Selena Didn’t Know Spanish Either

Language—even its loss—is part of what “makes” Latinos, Latino.

A denim vest with pins of Selena Quintanilla Pérez
Anything for Selenas… (Rachel Murray / Getty)

Editor’s Note: This story is part of a collection of work by Xochitl Gonzalez that was the finalist for the 2023 Pulitzer Prize for Commentary.

Welcome, dear reader, to Hispanic Heritage Month! The only heritage month that, like many of us whom it celebrates, exists across borders—of time, that is (in this case, the months of September and October!). It’s a four-week period where my calendar is as jam-packed as Dolores Del Rio’s dance card at the Trocadero.

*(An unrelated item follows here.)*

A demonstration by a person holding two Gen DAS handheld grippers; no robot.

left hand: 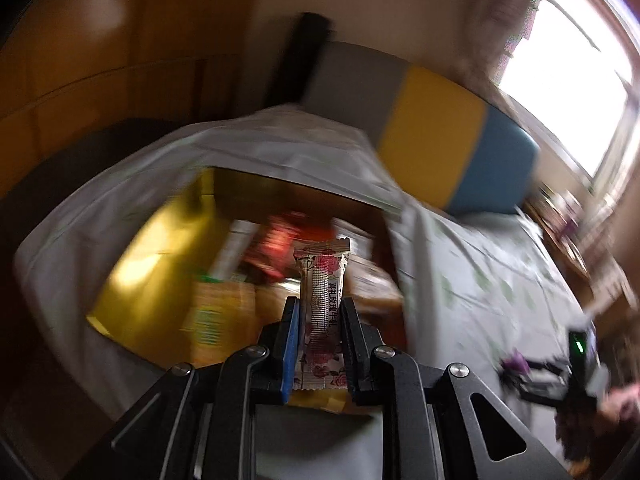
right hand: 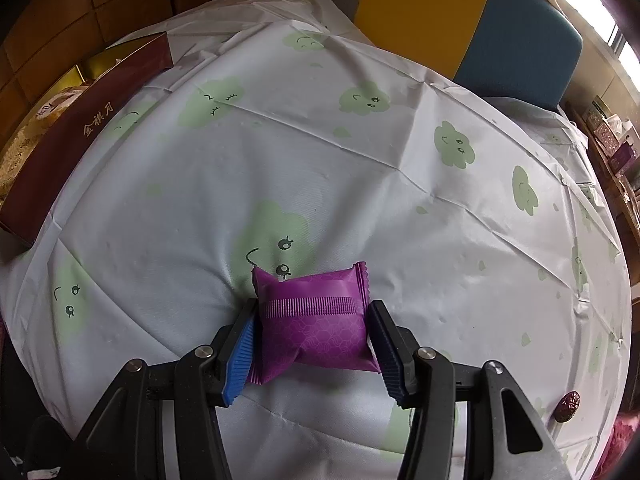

I have mixed feelings about these calendar-based celebrations. On the one hand, I like seeing our stories and history given a brighter light—particularly considering that Latinos make up nearly 20 percent of the American population right now. On the other hand, given that statistic, I personally won’t be satisfied until that light shines on our stories around 20 percent of the time, 100 percent of the year.

Either way, for the next four weeks, I will ride the bandwagon and dedicate this space to what I will call “Hispanic Concerns. Or, more accurately, “My Hispanic Concerns. Stuff that really interests me, or sticks in my craw, both within my community and regarding how the outside world perceives us. This week: language.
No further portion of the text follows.